## BLAS Issue: cblas_sgemm time dependent on matrix values

Open discussion regarding features, bugs, issues, vendors, etc.

### BLAS Issue: cblas_sgemm time dependent on matrix values

What could be the reason behind a cblas_sgemm call taking much less time for matrices with a large number of zeros as compared to the same cblas_sgemm call for dense matrices?
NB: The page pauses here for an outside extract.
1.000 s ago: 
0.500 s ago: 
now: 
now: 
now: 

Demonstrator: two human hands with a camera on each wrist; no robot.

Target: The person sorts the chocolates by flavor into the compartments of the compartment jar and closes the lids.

I know gemv is designed for matrix-vector multiplication but why can't I use gemm for vector-matrix multiplication if it takes less time, especially for sparse matrices

A short representative code is given below. It asks to enter a value, and then populates a vector with that value. It then replaces every 32nd value with its index. So, if we enter '0' then we get a sparse vector but for other values we get a dense vector.

Code: Select all
#include <iostream>
#include <stdio.h>
#include <time.h>
#include <cblas.h>

using namespace std;

int main()
{
const int m = 5000;

timespec blas_start, blas_end;
long totalnsec; //total nano sec
double totalsec, totaltime;
int i, j;
float *A = new float[m]; // 1 x m
float *B = new float[m*m]; // m x m
float *C = new float[m]; // 1 x m

float input;
cout << "Enter a value to populate the vector (0 for sparse) ";
cin >> input; // enter 0 for sparse

// input martix A: every 32nd element is non-zero, rest of the values = input
for(i = 0; i < m; i++)
{
A[i] = input;
if( i % 32 == 0)    //adjust for sparsity
A[i] = i;
}

// input matrix B: identity matrix
for(i = 0; i < m; i++)
for(j = 0; j < m; j++)
B[i*m + j] = (i==j);

clock_gettime(CLOCK_REALTIME, &blas_start);
cblas_sgemm(CblasRowMajor, CblasNoTrans, CblasNoTrans, 1, m, m, 1.0f, A, m, B, m, 0.0f, C, m);
clock_gettime(CLOCK_REALTIME, &blas_end);

/* for(i = 0; i < m; i++)
printf("%f ", C[i]);
printf("\n\n");    */

// Print time
totalsec = (double)blas_end.tv_sec - (double)blas_start.tv_sec;
totalnsec = blas_end.tv_nsec - blas_start.tv_nsec;
if(totalnsec < 0)
{
totalnsec += 1e9;
totalsec -= 1;
}
totaltime = totalsec + (double)totalnsec*1e-9;
cout<<"Duration = "<< totaltime << "\n";

return 0;
}

I run it as follows in Ubuntu 14.04 with blas 3.0
erisp@ubuntu:~/uas/stackoverflow\$ g++ gemmcomp.cpp -o gemmcomp.o -lblas
erisp@ubuntu:~/uas/stackoverflow\$ ./gemmcomp.o
Enter a value to populate the vector (0 for sparse) 5
Duration = 0.0291558
erisp@ubuntu:~/uas/stackoverflow\$ ./gemmcomp.o
Enter a value to populate the vector (0 for sparse) 0
Duration = 0.000959521

So, it is clear that it takes much less time for sparse matrices.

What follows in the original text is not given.